“Life is a journey, and it’s really important to explore your interests,” said Helen Suh ’81 during her 2021 Davidson Lecture. “There are so many paths and ways to be happy.” Urging students to look at college as an opportunity to investigate unfamiliar fields of study, and not to put too much pressure on themselves to focus early, was some of the sage advice the environmental epidemiologist offered on April 14 to Concord Academy students, faculty, and staff. The following evening, she addressed parents and alumnae/i, discussing her research on air pollution and how she has responded to the pandemic in her work and sharing her career path after graduating from CA.

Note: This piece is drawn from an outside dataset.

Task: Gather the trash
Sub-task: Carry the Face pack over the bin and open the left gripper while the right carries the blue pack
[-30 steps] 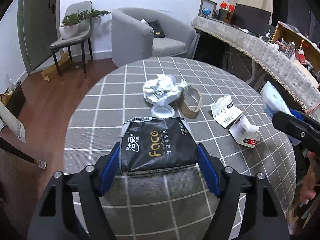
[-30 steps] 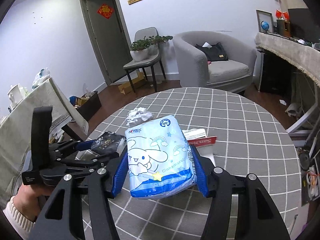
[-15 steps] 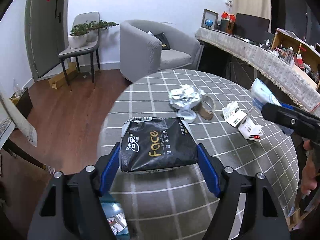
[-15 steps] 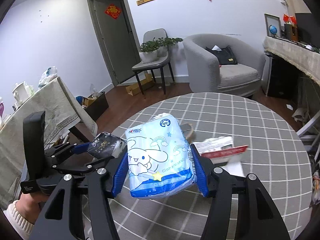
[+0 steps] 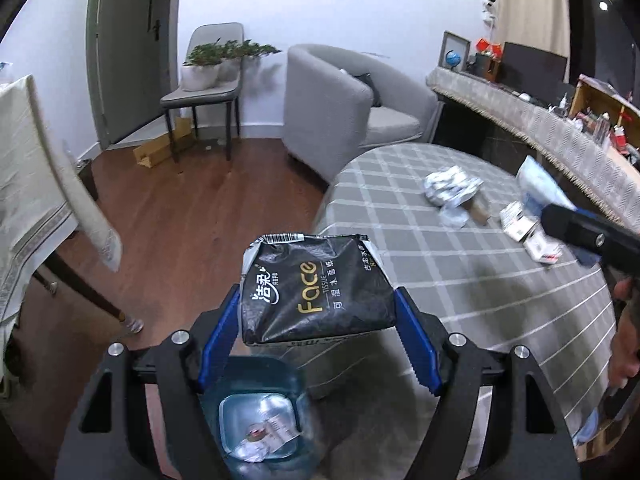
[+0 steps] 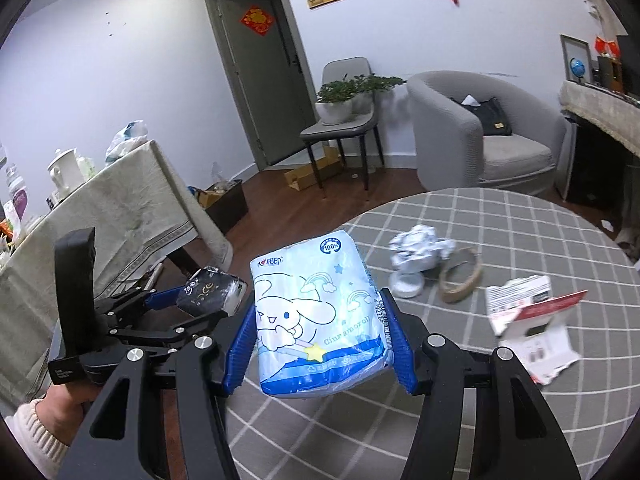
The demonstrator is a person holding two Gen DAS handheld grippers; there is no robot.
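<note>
A: How far along is the clean-up?

B: Partway, I'd judge. The left claw [image 5: 318, 338] is clamped on a black tissue pack [image 5: 316, 286], its blue pads pressing both sides. Just below and slightly nearer the camera than that claw sits a blue bin [image 5: 256, 416] with a few scraps already at its bottom, so some rubbish looks collected and the black pack seems about ready to drop.

A: And the other hand?

B: The right claw [image 6: 318, 344] grips a pale blue tissue pack [image 6: 320, 312] the same way, held above the edge of the checked table [image 6: 520, 220]. No bin shows in that view.

A: What is left?

B: Beyond the right claw and off to its right, still on the table: a crumpled foil ball [image 6: 420, 250], a small white lid [image 6: 406, 285], a tape ring [image 6: 460, 280] and a torn red-and-white box [image 6: 532, 316]. Those all need picking up.

A: Any writing?

B: The black pack reads "Face" in gold with "TISSUE" beside it, plus white Chinese characters and a barcode along the top edge. The blue pack shows a cartoon dog, "Cinnamoroll", and a round "100%" badge. The box print is too blurred to read.
</note>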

A professor in civil and environmental engineering at Tufts University, Suh is an internationally recognized expert in environmental epidemiology and has led multidisciplinary research teams for over 25 years, examining the impacts of air pollution and neighborhoods on child health and development, aging, and environmental disparities. Suh graduated from MIT with a bachelor’s degree in biology, then earned a master’s and doctorate in sciences from the Harvard School of Public Health. She advises numerous local, national, and international organizations, serving, for example, as a member of the charter U.S. Environmental Protection Agency Clean Air Scientific Advisory Committee and numerous committees within the National Academy of Science and Institute of Medicine.
Public health has been in the spotlight in recent years, with climate change contributing to forest fires and the global medical community’s response to the pandemic. Suh and other scientists have been studying air pollution in both contexts, particularly out of concern that it may contribute to transmission of COVID-19 or exacerbate its symptoms. Protecting people’s health by examining environmental impacts is central to environmental epidemiology. Suh’s focus is on how air pollution moves, how people come in contact with it, and the pathways through which it promotes disease within the human body. Her studies model air pollution exposure throughout the U.S. and examine its effects on developmental health and cognitive decline.
In her Davidson Lecture, Suh described herself as “a STEM child” while she was a CA student. Analyzing literature didn’t come naturally to her, but she credited CA with giving her a grounding in reading, writing, and analysis that has served her well as a scientist. “Being able to write is one of the most important things you can do,” she said, “no matter what you choose to do.”
She also recalled the challenge of taking a medieval history course with Janet Eisendrath. “It was very hard for me, but it opened my eyes to possibilities,” she said. “And the idea that possibilities define your life, rather than impediments, means a lot to me.”
Now Suh loves the multidisciplinary aspect of her work — the opportunities she has to work with other researchers, public health policy makers, data analysts, and writers to solve problems collaboratively. And she advised CA students to look for opportunities to forge similar connections with others.
Suh also spoke about the importance of finding a good seat in the classroom, communicating well, and aiming to make a difference, no matter one’s chosen path — and paths, she said, are rarely linear. “You don’t need to know exactly what you want to do in life right now,” she said. “You have time to grow into yourself.”
The Davidson Lecture has been a proud tradition at Concord Academy for more than 50 years. Anne E. and Jane S. Davidson Lectureship Fund was established as an endowed speaker series in 1966 by Mr. and Mrs. Davidson to honor their two daughters, Ann Davidson Kidder ’66 and Jane E. Davidson ’64. The lecture series has brought a diverse array of speakers to CA, including Dr. Helen Caldicott, poet Robert Pinsky P’94, author Susan Minot ’74, filmmaker Rachel Morrison ’96, New York Times immigration reporter Julia Preston ’69, and historian Doris Kearns Goodwin P’84.